■ **INSTRUCTIONS FOR THE TASK**:
Please show each line of the listing where "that" is present.

■ **SUPPLIED MATERIAL**:
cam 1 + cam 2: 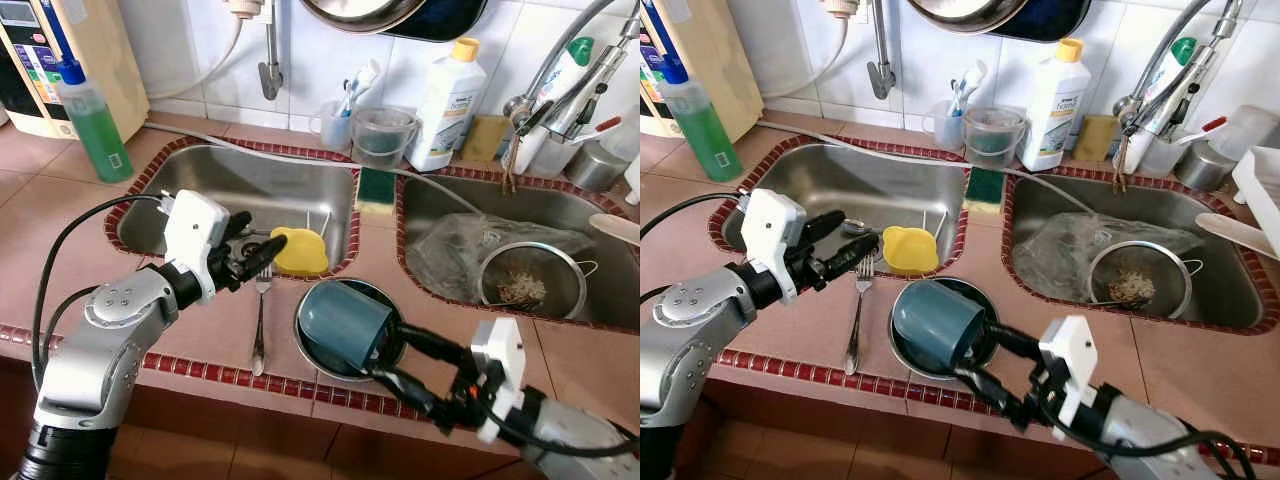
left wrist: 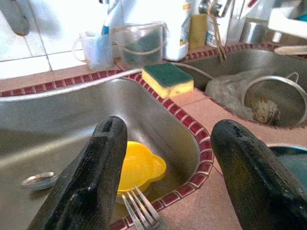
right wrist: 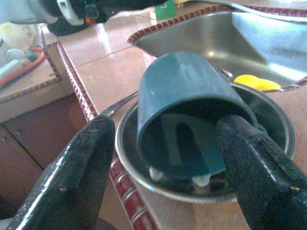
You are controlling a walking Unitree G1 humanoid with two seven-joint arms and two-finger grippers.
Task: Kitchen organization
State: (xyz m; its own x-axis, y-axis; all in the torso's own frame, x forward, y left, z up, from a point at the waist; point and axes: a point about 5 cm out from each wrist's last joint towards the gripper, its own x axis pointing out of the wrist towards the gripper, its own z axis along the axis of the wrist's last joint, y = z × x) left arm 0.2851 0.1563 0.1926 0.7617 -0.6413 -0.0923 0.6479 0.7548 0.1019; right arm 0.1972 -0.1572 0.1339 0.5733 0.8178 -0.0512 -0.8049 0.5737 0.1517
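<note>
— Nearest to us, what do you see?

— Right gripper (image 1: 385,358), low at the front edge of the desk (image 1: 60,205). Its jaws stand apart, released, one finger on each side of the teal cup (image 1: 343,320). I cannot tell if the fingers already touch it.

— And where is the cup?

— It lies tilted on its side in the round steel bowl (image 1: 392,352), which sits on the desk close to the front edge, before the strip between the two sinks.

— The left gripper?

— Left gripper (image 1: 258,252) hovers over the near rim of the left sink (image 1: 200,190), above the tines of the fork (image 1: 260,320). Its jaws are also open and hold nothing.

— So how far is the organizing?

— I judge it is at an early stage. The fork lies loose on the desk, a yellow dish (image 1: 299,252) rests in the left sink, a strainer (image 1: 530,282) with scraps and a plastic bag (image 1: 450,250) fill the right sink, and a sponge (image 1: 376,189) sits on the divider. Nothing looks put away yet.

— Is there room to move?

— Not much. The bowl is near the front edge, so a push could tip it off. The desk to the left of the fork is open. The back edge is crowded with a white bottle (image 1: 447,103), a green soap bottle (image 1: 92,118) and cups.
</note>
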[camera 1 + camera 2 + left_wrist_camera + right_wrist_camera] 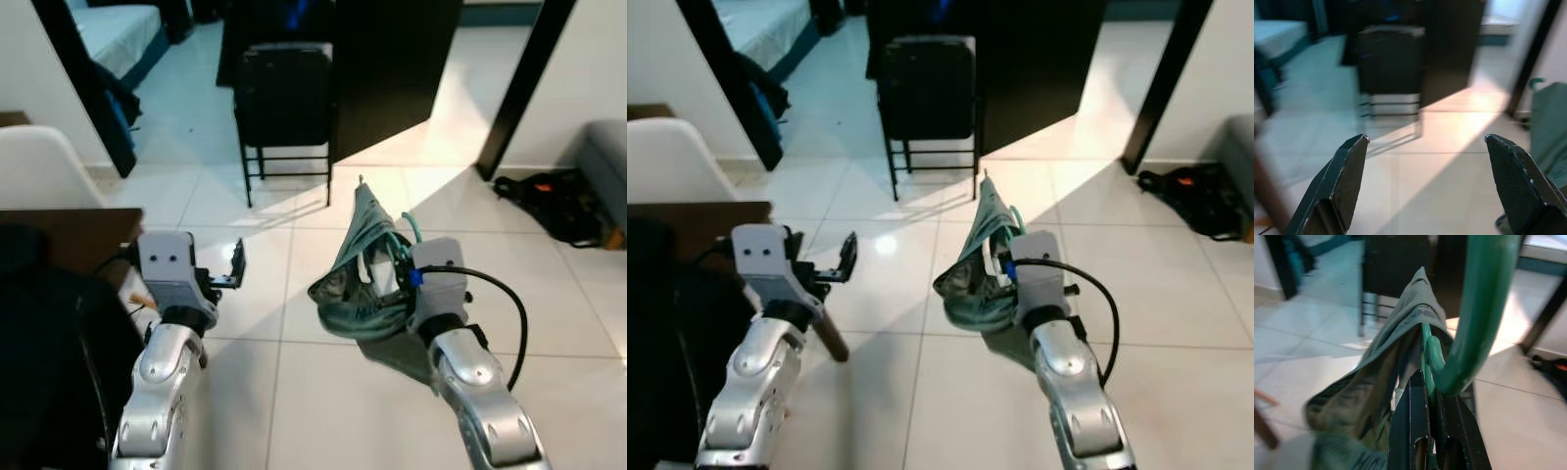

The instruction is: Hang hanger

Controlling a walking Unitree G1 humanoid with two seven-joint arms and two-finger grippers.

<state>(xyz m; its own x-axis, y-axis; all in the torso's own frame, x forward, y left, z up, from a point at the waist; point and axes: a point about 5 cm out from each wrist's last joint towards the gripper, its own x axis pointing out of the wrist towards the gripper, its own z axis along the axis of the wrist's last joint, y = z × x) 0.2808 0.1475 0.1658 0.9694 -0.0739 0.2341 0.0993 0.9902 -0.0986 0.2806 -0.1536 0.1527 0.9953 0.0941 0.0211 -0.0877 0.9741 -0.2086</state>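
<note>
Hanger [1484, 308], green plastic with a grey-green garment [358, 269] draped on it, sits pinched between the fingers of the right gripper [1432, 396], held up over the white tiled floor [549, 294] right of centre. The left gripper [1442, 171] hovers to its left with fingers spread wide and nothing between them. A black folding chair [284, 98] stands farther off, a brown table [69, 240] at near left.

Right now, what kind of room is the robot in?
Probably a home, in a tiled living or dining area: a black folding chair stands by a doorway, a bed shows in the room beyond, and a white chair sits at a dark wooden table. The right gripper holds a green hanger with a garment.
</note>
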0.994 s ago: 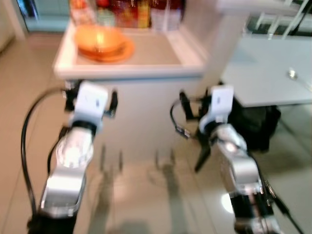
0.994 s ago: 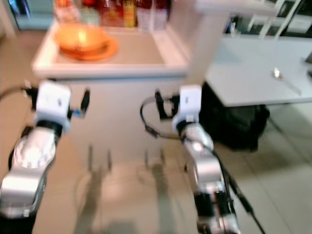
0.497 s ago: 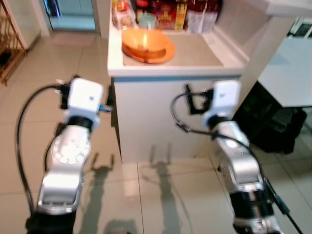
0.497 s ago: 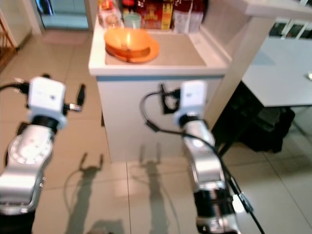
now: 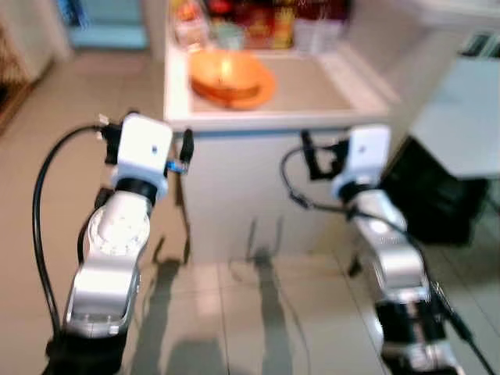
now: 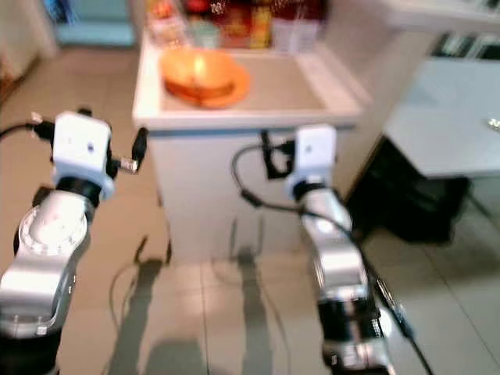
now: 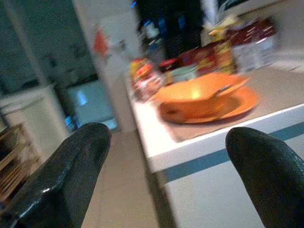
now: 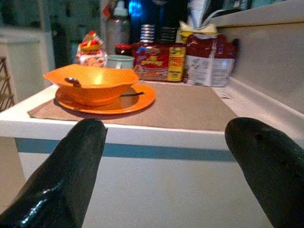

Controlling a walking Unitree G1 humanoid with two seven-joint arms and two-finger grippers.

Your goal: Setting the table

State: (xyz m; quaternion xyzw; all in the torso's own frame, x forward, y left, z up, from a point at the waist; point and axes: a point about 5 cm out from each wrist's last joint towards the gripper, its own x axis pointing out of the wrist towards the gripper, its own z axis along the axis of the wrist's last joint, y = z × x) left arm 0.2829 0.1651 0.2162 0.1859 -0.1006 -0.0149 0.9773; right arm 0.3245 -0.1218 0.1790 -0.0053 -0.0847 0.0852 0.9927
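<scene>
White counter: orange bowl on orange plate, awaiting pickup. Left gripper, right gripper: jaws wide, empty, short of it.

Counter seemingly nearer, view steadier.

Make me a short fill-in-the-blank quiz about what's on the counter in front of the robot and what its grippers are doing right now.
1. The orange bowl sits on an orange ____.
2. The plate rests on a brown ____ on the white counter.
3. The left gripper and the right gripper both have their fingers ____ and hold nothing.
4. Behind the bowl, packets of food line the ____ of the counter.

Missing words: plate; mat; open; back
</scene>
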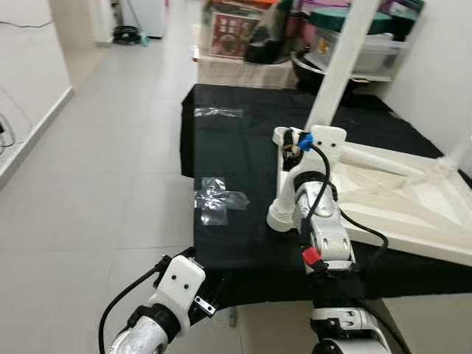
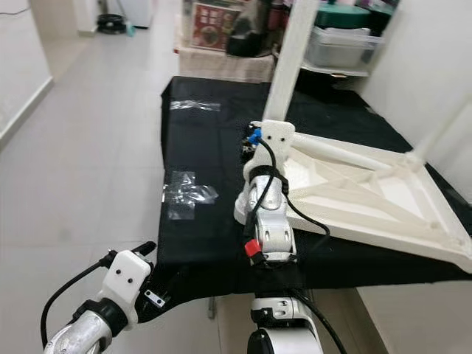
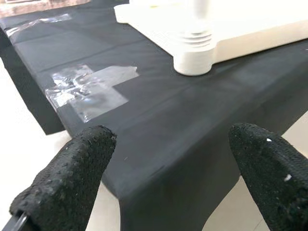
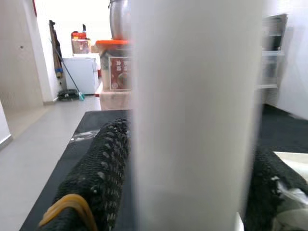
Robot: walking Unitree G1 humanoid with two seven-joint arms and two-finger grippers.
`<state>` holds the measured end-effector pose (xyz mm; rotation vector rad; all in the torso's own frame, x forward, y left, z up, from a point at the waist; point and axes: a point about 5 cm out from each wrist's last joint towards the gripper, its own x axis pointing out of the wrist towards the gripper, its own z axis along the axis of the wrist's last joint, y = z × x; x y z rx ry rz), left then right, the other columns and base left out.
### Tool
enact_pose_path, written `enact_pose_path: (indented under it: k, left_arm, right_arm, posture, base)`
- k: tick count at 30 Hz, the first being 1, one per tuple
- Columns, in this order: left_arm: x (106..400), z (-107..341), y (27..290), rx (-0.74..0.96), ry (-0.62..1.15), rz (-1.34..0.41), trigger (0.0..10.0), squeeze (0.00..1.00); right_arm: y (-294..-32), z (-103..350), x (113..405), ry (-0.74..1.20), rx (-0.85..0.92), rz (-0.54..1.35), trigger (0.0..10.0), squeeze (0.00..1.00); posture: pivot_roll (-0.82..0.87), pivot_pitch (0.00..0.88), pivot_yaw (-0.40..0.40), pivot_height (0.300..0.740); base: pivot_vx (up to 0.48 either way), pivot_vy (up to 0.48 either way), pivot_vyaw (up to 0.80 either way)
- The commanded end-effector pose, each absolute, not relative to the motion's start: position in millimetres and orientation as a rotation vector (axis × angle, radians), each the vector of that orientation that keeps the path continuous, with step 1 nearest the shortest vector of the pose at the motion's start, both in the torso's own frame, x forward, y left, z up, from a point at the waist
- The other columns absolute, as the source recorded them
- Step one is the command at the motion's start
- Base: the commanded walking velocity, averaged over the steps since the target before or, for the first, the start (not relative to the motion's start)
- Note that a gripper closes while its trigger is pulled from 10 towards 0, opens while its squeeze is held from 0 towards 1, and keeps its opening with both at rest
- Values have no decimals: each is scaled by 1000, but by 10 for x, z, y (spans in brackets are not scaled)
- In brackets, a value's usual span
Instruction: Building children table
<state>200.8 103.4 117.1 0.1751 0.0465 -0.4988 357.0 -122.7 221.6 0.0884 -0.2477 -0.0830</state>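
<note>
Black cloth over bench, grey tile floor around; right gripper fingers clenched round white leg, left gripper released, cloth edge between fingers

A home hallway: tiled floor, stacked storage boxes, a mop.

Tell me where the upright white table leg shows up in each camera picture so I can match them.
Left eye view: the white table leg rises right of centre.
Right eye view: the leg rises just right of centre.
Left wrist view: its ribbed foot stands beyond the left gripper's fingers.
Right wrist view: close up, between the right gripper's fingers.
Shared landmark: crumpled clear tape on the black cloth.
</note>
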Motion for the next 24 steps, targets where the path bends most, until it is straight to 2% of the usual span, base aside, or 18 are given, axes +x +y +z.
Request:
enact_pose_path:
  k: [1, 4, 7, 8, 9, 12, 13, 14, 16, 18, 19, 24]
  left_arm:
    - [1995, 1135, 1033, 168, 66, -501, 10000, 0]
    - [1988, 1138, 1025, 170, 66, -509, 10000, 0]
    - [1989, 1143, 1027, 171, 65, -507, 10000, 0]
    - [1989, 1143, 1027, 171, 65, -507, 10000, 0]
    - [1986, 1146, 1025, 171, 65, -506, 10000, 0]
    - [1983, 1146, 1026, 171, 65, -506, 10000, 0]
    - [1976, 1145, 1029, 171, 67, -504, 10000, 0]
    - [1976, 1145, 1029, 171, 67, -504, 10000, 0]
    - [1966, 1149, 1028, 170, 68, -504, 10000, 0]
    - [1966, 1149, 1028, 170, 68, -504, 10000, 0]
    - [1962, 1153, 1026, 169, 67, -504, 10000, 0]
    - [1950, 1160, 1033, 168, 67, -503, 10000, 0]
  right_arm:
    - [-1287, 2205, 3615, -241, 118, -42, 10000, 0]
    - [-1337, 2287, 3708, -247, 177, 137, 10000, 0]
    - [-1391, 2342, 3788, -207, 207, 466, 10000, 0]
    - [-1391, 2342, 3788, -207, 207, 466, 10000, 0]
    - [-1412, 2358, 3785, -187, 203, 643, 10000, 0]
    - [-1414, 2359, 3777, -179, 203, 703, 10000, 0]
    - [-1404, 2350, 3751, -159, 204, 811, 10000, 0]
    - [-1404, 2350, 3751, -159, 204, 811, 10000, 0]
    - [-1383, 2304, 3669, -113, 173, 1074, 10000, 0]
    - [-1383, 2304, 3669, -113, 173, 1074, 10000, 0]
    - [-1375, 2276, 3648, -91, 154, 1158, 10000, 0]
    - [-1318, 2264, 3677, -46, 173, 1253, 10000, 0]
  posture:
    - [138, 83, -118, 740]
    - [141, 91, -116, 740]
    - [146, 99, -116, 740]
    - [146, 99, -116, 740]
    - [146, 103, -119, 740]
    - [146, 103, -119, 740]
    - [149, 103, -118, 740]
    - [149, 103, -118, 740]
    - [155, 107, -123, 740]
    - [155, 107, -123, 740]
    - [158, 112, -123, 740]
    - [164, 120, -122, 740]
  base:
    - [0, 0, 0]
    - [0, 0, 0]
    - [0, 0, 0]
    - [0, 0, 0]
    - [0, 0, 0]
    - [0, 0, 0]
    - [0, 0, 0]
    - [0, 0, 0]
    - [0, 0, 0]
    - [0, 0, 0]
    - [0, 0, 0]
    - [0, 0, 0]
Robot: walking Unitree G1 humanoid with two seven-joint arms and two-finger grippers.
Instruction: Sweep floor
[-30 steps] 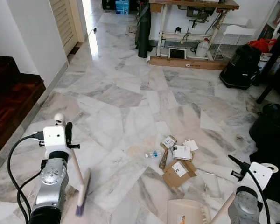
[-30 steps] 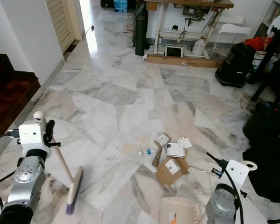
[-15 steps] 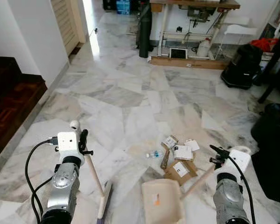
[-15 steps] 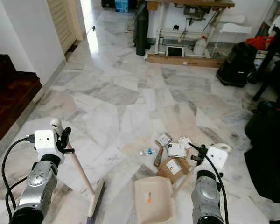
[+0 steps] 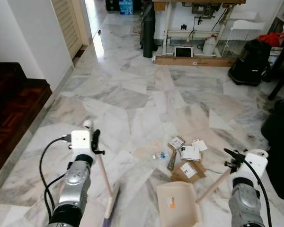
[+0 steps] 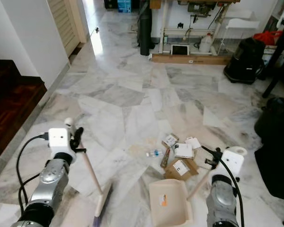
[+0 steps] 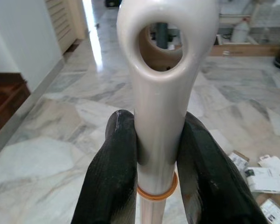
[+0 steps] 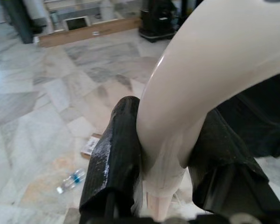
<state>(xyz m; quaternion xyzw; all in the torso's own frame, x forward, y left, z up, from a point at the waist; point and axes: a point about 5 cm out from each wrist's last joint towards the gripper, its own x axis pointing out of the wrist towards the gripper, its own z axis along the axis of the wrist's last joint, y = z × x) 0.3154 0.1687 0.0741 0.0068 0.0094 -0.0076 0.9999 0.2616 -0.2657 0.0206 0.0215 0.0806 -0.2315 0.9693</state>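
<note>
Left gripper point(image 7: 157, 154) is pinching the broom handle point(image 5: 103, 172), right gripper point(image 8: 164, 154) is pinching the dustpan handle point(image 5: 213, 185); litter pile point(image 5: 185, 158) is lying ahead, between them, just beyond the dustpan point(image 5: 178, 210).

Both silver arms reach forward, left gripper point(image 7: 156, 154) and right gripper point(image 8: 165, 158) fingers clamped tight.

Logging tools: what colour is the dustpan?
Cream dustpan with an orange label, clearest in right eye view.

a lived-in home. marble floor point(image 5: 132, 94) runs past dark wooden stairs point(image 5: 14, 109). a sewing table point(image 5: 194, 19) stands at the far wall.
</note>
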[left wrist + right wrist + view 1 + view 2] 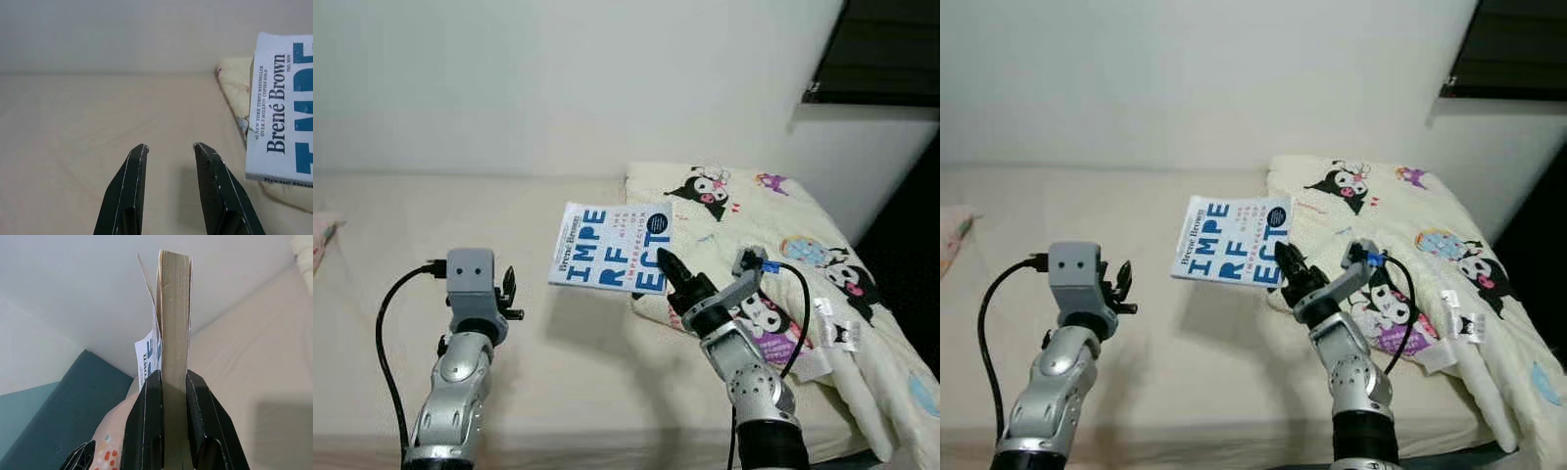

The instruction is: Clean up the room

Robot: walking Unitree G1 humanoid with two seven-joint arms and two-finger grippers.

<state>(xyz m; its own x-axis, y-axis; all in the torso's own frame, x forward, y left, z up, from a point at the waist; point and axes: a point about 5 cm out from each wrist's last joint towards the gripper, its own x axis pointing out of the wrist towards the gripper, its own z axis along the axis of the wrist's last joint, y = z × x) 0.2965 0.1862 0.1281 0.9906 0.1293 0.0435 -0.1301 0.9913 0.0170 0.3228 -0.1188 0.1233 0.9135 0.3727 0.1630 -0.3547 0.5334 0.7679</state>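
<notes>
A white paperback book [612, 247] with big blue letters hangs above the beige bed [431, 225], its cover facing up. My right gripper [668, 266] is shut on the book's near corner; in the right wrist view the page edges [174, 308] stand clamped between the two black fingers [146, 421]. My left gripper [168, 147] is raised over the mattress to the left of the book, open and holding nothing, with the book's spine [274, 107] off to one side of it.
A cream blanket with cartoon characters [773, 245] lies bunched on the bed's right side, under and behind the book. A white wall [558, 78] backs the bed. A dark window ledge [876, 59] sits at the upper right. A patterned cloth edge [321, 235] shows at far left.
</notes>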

■ **FINISHED EXERCISE**:
- The commanded end-effector pose, each absolute, not relative to the motion's start: position in millimetres and orientation as a rotation vector (axis × angle, radians), each the vector of that orientation that keeps the path continuous, with step 1 nearest the shortest vector of the pose at the motion's start, both in the torso's own frame, x forward, y left, z up, from a point at the waist
- Note that a gripper closes while its trigger is pulled from 10 towards 0, opens while its squeeze is held from 0 towards 1, and keeps its opening with both at rest

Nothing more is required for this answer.